Transcribe the whole listing precisely, leaving nothing out.
————————
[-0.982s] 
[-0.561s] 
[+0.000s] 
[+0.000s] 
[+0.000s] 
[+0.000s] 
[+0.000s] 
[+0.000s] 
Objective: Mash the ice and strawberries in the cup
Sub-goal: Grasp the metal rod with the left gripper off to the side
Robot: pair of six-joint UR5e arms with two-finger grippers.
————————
__Answer to this problem__
[-0.982s] 
[-0.561s] 
[+0.000s] 
[+0.000s] 
[+0.000s] 
[+0.000s] 
[+0.000s] 
[+0.000s] 
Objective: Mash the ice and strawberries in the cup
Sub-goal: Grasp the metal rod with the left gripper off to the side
Robot: pair of six-joint UR5e arms with two-finger grippers.

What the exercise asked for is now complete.